The next section further explores
nature imagery; however, now “late autumn” and “fallen leaves”
express a falling action closely associated with the loss of
innocence epitomized by the dead man. Even Myop senses the change in
tone as “the strangeness of the land made it not as pleasant as her
usual haunts,” intimating Myop’s fear of the unknown. The change
in time, too, heralds a change: now noon, the expression of the
narrator is greatly expanded; however, still limited. While earlier
in the paragraph, the young girl delighted in discovering the new
“strange blue flowers” the distinctly dark atmosphere of “the
little cove in which she found herself” intimates isolation and
perhaps even self-awareness—the phrase “found herself”
emphasizes that interpretation.
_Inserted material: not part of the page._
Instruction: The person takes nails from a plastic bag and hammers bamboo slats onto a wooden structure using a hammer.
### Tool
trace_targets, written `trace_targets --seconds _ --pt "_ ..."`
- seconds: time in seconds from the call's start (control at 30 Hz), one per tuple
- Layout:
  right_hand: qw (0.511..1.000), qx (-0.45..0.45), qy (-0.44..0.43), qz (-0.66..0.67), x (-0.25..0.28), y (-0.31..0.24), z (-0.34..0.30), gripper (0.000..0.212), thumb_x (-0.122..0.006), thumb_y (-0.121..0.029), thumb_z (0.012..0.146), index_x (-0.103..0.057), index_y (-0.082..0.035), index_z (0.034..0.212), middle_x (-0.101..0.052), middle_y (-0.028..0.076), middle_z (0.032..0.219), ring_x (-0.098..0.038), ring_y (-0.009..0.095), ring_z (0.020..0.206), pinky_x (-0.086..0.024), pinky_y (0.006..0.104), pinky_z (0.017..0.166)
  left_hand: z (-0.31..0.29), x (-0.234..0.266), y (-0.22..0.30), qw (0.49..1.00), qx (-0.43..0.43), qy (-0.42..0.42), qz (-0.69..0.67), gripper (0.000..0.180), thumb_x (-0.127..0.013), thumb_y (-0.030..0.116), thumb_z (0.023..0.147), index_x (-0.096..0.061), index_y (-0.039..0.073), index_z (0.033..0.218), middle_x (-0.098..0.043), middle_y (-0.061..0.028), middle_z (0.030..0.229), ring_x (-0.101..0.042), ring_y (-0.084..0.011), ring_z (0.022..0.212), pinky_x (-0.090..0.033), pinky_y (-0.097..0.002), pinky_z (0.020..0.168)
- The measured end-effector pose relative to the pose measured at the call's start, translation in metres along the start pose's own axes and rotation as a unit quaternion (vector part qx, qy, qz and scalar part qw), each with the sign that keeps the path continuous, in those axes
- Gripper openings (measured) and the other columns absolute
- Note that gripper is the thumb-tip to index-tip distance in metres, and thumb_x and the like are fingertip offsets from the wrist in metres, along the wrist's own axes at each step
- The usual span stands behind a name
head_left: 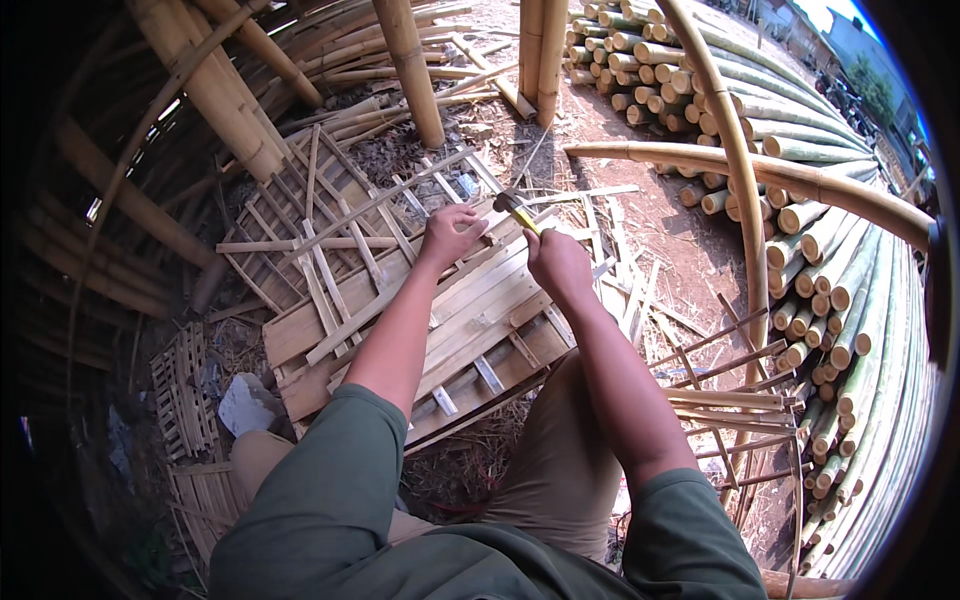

The “vague” fear of
snakes—themselves symbols of temptation, sin as downfall—transforms
into a visceral awareness of the damp, deep silence of the cove.
The actual discovery of the corpse is
a surprise to the reader, simply when Myop seeks to return “to the
peacefulness of the morning’; however, time advances intentionally
and the reader understands that Myop cannot travel back to innocence.
The literal nature of the line “she stepped smack into his eyes”
is not appreciated until it is revealed that Myop has encountered a
disembodied heart; until then the line is interprets symbolically to
represent judgement, voyeurism—all elements of maturity and
corruption. However, the literal corruption exists in the corpse’s
decay; ....as broken white teeth, rotted clothes and the noose.
Walker’s symbolism of the pink rose again emphasizes rot, as event
the rebirth of nature veils the remains of the broken noose. Myop’s
childlike inquisitiveness leads the young girl to realize a more
complex relationship between nature, life and death.
Through symbolism and slowly mellowing
nature imagery, Walker prepares the reader for the sudden and
shocking manifestation of growing up.